Evet maddi olarak gerçekten olanaklarım vardı ama benim de annemle babam ayrı. İkisi de katı ve muhafazakar insanlar. Bu yaşıma kadar ne giyeceğim, hangi bölümü okuyacağım, nerede ne yapacağıma kadar her şey planlı ve zorunluydu. Başarısız olmak gibi bir şansım yoktu, ve hiçbir zaman yeterli ve hayırlı bir evlat olamadım onların gözünde. Ama yine de ne istesem anında alırlar bu iki konu bence birbirinden çok farklı.

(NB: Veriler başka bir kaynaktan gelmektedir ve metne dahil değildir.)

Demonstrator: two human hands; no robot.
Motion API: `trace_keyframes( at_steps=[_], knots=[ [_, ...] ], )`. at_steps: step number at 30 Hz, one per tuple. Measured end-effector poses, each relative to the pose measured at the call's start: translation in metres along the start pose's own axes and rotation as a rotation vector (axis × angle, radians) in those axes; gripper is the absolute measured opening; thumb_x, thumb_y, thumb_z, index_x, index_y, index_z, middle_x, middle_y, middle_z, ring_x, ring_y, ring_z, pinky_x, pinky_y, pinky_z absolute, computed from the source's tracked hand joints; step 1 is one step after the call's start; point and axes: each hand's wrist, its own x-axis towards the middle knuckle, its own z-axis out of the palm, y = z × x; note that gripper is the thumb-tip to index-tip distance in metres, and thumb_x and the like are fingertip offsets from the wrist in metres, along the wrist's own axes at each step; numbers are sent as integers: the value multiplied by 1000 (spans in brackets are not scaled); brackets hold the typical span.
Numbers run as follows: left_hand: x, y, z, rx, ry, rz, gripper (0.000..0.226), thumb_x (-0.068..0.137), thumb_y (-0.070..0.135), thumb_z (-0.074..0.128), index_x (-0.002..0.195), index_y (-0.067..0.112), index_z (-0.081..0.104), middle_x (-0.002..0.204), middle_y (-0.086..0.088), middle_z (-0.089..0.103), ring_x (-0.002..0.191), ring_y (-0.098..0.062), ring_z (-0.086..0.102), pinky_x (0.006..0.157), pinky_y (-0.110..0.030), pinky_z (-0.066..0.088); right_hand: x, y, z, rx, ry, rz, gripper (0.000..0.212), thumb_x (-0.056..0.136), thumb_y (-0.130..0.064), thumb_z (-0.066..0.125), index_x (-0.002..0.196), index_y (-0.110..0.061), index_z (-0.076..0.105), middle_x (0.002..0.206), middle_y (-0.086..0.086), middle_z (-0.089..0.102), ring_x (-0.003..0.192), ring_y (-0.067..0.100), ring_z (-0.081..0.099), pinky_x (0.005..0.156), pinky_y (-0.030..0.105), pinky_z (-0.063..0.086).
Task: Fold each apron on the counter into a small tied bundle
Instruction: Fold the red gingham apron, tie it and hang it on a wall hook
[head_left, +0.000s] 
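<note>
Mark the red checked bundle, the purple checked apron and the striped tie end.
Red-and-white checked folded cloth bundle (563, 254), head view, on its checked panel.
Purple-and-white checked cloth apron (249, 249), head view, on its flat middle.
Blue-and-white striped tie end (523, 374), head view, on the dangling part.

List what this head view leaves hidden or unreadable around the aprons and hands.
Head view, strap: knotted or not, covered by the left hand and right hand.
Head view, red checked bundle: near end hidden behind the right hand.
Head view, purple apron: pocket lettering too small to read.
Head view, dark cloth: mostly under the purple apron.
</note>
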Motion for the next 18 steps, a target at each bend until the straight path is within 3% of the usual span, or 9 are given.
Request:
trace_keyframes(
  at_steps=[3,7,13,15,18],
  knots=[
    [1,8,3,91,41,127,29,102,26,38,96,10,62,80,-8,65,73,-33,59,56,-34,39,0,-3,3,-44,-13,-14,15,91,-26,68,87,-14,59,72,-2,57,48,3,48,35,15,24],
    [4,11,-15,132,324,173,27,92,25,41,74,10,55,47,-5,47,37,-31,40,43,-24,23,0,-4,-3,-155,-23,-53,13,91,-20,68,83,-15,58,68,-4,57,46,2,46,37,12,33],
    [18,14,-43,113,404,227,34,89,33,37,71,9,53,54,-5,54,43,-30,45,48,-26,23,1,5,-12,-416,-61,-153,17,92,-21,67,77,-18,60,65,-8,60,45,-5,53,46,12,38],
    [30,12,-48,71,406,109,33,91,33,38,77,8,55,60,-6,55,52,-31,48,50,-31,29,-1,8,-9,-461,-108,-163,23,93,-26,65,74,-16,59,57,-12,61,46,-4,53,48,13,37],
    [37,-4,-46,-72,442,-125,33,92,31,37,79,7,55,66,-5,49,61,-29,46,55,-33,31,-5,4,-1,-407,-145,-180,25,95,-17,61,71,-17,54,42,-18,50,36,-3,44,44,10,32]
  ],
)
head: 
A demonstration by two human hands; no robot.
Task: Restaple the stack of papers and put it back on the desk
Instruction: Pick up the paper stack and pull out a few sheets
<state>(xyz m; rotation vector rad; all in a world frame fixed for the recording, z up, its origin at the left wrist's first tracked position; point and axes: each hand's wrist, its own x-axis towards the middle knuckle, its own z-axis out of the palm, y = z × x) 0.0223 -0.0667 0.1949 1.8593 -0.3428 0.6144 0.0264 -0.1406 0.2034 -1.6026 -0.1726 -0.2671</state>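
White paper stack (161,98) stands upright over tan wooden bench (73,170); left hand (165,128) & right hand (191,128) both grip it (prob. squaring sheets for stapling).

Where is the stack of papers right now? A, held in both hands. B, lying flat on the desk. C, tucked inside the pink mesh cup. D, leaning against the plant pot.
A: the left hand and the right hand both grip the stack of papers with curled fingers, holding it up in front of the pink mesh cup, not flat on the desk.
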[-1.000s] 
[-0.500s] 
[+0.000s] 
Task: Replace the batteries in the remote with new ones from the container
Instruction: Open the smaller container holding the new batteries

Eşim ise gayet standart bir ailede büyümüş, hatta maddi zorluklarla çok yaşamış, bazen aç yatmış, ama okumuş kendini yetiştirmiş biri. Ailesi ona, o ailesine çok düşkün. Her gün belki 5-6 kere telefonda konuşur, geri kalan sürede mesajlaşır, her adımlarından haberdar olurlar. Belki de kendi ailemde görmediğim sıcaklığı onlarda gördüm. Başta ailesini çok sevdim. Maddi durumlarını gözüm hiç görmedi.
Eşim de yıllardır çalışıyor ama malum bu şartlarda maaşla sıfırdan ne ev ne araba almak mümkün. Ailesi zamanında bir araba almış onu da eşime vermişler. Onun dışında bir varlığı yok.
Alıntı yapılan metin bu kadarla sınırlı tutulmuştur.